We, too, hold that an insurer, having contractually restricted the independent negotiating power of its insured, has a positive fiduciary duty to take the initiative and attempt to negotiate a settlement within the policy coverage. Any doubt as to the existence of an opportunity to settle within the face amount of the coverage or as to the ability and willingness of the insured to pay any excess required for settlement must be resolved in favor of the insured unless the insurer, by some affirmative evidence, demonstrates there was not only no realistic possibility of settlement within policy limits, but also that the insured would not have contributed to whatever settlement figure above that sum might have been available. Young [Young v. America Cas. Co.] supra, 416 F.2d at [906] 911. From what has been said it is clear that an opposite pattern of fact existed here. [at 496]
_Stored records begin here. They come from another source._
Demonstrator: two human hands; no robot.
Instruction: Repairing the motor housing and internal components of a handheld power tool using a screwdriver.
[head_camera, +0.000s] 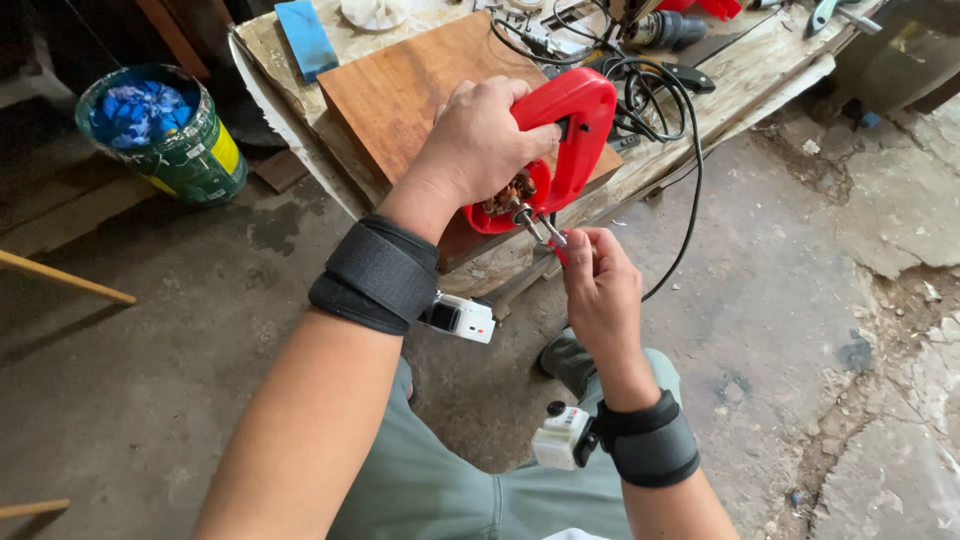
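Observation:
My left hand (482, 140) grips a red plastic power-tool housing (572, 130) by its handle and holds it in the air in front of a low workbench. Its open lower end shows copper windings and a metal shaft (528, 222). My right hand (600, 285) is just below, pinching a small red-tipped part (556, 247) at the shaft's end. A black cable (690, 190) runs from the tool area down past my right hand. Both wrists wear black straps with small white devices.
A brown wooden board (405, 85) lies on the worn workbench (760, 60), with a blue block (306, 36), tangled black cables and other tools behind it. A green bucket (195, 150) holding blue material stands on the concrete floor at left. Cracked floor at right.

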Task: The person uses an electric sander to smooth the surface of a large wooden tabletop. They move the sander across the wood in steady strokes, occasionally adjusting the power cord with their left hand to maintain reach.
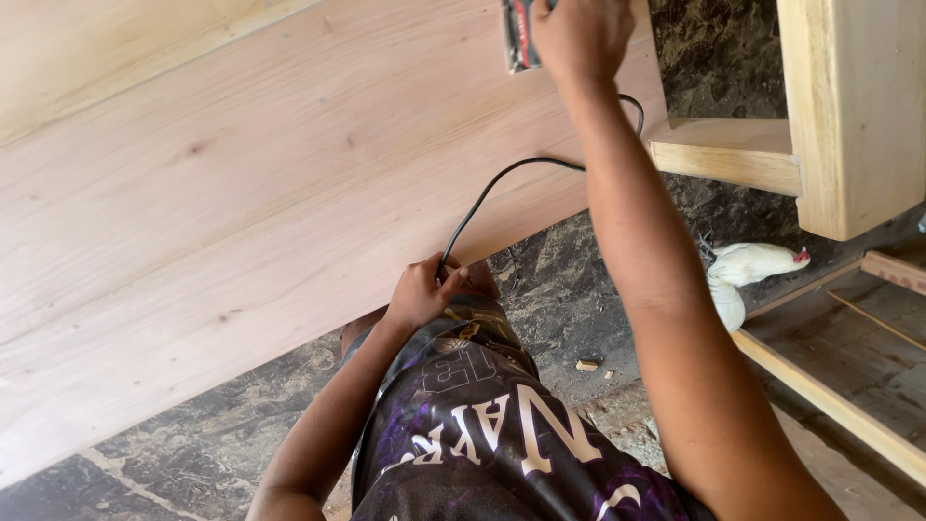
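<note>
A large pale wooden board fills the upper left of the head view. My right hand reaches forward over it and grips a power tool with a red and grey body at the top edge; most of the tool is hidden. A black power cord runs from the tool back across the board. My left hand is closed around that cord at the board's near edge, close to my lap.
Dark mottled floor lies under the board. A pale wooden frame stands at the upper right. A white chicken is beside it on the floor. Wooden slats lie at the right. Small wood chips are scattered near my legs.
</note>
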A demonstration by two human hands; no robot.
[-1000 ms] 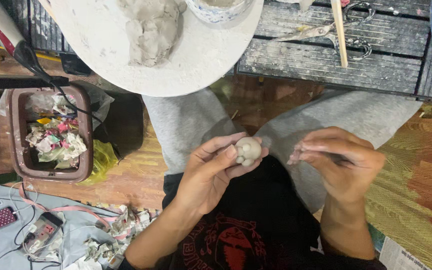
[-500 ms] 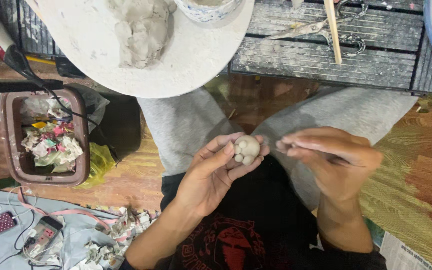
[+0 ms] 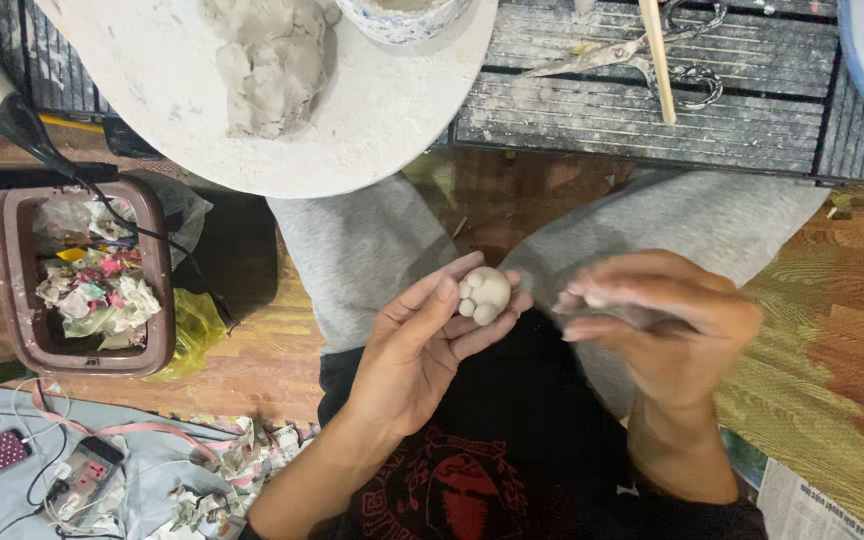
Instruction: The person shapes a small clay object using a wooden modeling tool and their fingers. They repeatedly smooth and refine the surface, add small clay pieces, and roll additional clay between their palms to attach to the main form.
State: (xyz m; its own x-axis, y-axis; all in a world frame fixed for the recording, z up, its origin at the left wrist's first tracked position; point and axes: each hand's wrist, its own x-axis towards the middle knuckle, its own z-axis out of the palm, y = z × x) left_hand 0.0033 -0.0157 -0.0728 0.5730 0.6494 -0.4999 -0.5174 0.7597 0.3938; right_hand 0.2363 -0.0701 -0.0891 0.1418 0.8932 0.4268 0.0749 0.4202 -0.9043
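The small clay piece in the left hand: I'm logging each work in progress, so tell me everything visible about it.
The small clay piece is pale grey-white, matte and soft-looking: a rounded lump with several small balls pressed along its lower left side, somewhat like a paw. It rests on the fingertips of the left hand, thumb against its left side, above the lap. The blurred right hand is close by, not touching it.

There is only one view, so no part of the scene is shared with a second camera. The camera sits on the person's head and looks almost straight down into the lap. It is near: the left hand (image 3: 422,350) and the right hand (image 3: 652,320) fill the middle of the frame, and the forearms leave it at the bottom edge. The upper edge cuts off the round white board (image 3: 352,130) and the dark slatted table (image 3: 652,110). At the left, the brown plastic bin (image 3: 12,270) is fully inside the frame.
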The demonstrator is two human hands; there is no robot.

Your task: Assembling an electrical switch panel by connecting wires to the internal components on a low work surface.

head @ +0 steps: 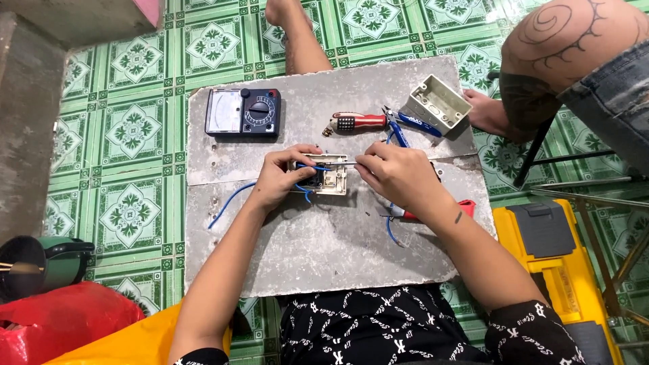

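Note:
My left hand (282,177) grips the left side of a cream switch plate (332,181) lying back-up on a grey board (324,250). Blue wires (230,201) run out from under this hand across the board. My right hand (399,174) pinches a thin metal screwdriver shaft (338,163) whose tip reaches over the plate toward the left hand. Below my right wrist a red-handled tool (465,205) lies partly hidden.
A black analogue multimeter (243,112), a red-and-white screwdriver (358,122), blue-handled pliers (409,122) and a cream wall box (438,103) lie at the board's far side. Another person's leg (297,40) and knee (568,40) are beyond. A yellow toolbox (561,270) stands to the right.

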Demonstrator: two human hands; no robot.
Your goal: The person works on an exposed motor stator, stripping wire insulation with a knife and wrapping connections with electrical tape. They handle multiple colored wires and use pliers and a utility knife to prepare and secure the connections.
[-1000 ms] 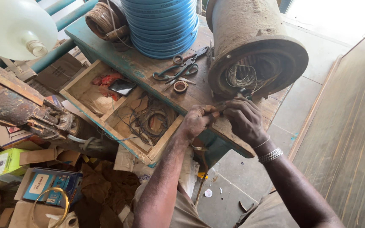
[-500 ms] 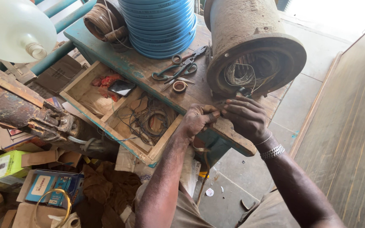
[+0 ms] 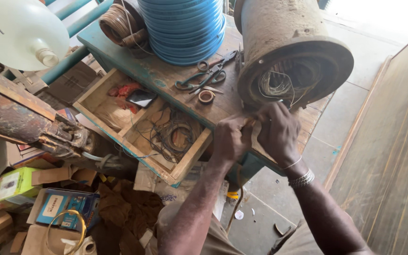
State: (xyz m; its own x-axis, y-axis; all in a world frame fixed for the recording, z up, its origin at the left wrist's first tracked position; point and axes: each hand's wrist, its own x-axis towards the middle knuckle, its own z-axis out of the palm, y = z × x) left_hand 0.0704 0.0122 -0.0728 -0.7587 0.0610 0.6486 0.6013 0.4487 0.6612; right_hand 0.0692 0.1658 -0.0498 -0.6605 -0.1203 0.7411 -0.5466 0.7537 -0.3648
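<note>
Both hands have shifted slightly toward 3 o'clock along the bench edge since half a second ago, staying pressed together under the motor mouth; bench point(image 3: 175, 82) runs from 10 to 4 o'clock, teal-painted, worn wood top; motor point(image 3: 289, 45) lies on its side at 1 o'clock, rusty drum, open end facing the person, tangled wire point(image 3: 279, 82) spilling from inside; blue coil point(image 3: 185, 28) stacked at 12 o'clock; drawer point(image 3: 142, 125) pulled open at 9 o'clock of the hands, loops of dark wire in its near compartment; right hand point(image 3: 279, 132) at centre, fingers curled and pinching something small at the bench edge, what exactly cannot be told; left hand point(image 3: 230, 139) touching it at 9 o'clock, clenched on the same spot; scissors point(image 3: 204, 75) and pliers lie crossed at 11 o'clock of the hands; tape roll point(image 3: 207, 96) just below them.
</note>
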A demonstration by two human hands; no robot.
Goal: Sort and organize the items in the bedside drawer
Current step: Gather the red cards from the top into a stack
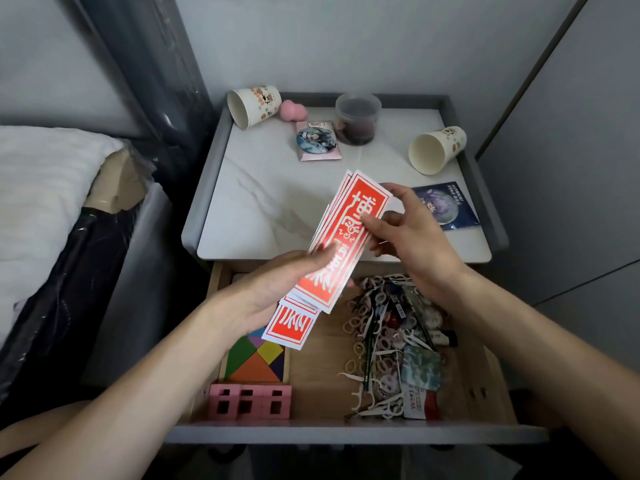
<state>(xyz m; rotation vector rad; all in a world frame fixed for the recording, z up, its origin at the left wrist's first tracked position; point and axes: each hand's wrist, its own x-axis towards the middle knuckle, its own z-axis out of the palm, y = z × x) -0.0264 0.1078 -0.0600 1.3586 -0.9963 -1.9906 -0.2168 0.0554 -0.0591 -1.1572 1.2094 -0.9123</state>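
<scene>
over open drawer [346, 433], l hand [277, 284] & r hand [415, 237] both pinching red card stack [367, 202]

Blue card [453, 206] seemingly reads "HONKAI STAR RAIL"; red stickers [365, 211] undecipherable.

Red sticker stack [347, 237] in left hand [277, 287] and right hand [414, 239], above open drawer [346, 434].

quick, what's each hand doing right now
left hand: holding the lower end of the stack of red cards
right hand: pinching the same stack near its middle
</scene>
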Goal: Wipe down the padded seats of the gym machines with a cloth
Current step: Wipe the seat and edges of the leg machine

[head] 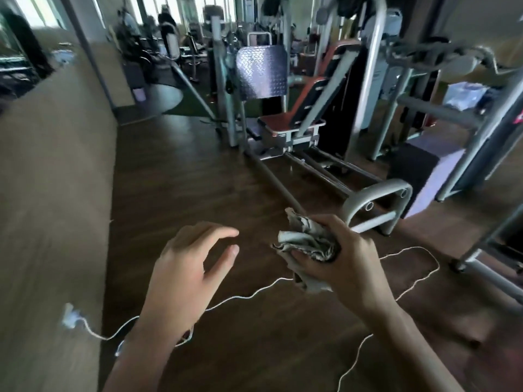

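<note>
Two hands are raised over the wooden floor (pixel 198 179), both well short of the padded seat (pixel 285 120). The right hand (pixel 348 258) grips a crumpled grey cloth (pixel 305 244), fingers and thumb curled round it, with loose folds sticking out on the side facing the seat. The left hand (pixel 192 267) holds nothing, its fingers loosely curved and spread, clear of the cloth. The orange-and-black seat sits on a grey-framed machine, facing a metal footplate (pixel 261 72). A white cable (pixel 249 297) lies on the floor, nearer the camera than the seat.
</note>
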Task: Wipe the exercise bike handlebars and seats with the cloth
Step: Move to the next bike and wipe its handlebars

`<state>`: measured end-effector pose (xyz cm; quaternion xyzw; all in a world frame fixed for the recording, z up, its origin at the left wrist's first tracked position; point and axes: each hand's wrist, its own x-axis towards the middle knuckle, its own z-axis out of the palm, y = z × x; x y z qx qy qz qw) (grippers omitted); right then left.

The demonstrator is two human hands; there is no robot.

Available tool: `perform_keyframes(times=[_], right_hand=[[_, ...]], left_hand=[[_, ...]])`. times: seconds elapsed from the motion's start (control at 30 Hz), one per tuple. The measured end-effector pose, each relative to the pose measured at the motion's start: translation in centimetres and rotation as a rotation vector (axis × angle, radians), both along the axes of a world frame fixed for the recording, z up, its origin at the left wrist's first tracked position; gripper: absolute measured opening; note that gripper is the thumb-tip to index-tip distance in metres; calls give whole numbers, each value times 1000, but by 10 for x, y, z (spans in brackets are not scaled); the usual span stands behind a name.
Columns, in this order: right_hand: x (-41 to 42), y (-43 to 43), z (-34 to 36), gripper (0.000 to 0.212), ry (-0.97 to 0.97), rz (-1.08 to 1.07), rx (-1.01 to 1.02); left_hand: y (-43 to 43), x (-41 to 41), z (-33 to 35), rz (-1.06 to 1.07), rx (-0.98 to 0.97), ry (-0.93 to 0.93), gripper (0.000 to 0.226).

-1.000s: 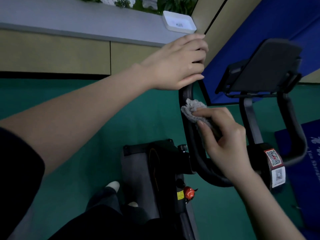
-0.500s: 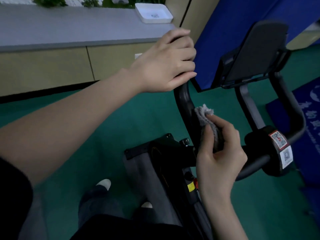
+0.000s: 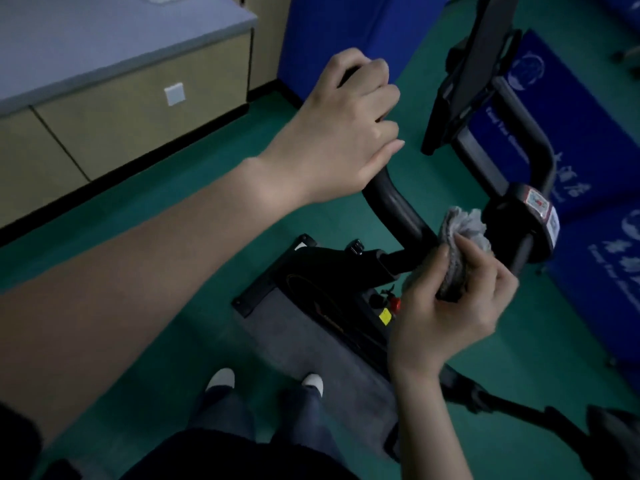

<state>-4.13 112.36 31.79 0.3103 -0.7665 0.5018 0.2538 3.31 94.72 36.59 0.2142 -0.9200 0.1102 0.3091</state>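
Right hand (image 3: pixel 446 306) had a closed grip around the bunched grey terry cloth (image 3: pixel 460 244), pressed to the black curved handlebar tube (image 3: pixel 398 206) at centre right. Left hand (image 3: pixel 349 133) clamped the tube's upper end, so the unwiped run slanted up-left from the cloth, I reckon.

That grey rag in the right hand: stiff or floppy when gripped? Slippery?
Likely floppy: the grey fuzzy cloth sits bunched and folded in the right hand, conforming to the fingers. Probably light, since thumb and fingers alone hold it. Its fluffy, frayed edge suggests a grippy texture, unlikely to slip on the black handlebar.
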Motion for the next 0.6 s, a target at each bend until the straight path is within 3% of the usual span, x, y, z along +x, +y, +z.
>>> perform_keyframes(times=[0.17,0.3,0.6], right_hand=[[40,-40,-8,15,-65,26,-149],[59,-75,-12,21,-121,80,-212],[47,-57,-35,20,-30,-44,-175]], left_hand=[[-14,3,0,-105,-33,-3,48],[-24,6,7,-218,62,29,44],[-24,8,3,-237,87,37,44]])
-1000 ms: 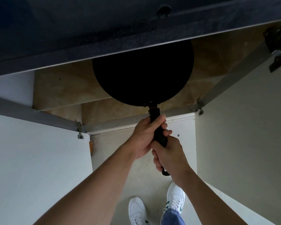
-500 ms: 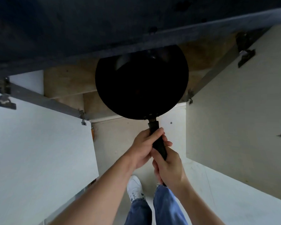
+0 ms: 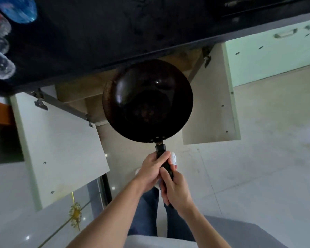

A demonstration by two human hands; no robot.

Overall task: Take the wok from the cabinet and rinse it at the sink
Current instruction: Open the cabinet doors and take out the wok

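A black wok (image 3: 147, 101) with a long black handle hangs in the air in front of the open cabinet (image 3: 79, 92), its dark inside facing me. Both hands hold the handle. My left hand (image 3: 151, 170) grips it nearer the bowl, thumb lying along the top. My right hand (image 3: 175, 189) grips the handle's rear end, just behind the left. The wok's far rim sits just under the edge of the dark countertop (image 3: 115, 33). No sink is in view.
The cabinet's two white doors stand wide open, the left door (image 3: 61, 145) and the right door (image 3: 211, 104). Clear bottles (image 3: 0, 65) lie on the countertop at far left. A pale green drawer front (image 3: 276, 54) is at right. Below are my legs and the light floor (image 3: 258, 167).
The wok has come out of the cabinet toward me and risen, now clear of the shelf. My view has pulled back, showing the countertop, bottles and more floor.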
See also, Fireman's Fund Ins. Co. v. Security Ins. Co. of Hartford, supra , 72 N.J. at 69-71; Rova Farms Resort v. Investors Ins. Co., supra , 65 N.J. at 496-498; Bowers v. Camden Fire Ins. Ass'n , 51 N.J. 62, 71-72 (1968), and Yeomans v. Allstate Ins. Co., supra , 130 N.J. Super. at 51-54.

Thus, we are of the view that in the circumstances of this case different minds may reasonably come to different conclusions as to whether Allstate breached the same positive duty to Western World to take the initiative and attempt to negotiate a settlement within its policy limit as it owed to its assured, and whether Allstate was negligent in its investigation and preparation of the defense of the passenger's claim.

Accordingly, the summary judgment of the Law Division in favor of defendant Allstate and against plaintiff Western World is reversed, and the matter is remanded to the trial court for further proceedings consistent with the opinion of this court. We do not retain jurisdiction.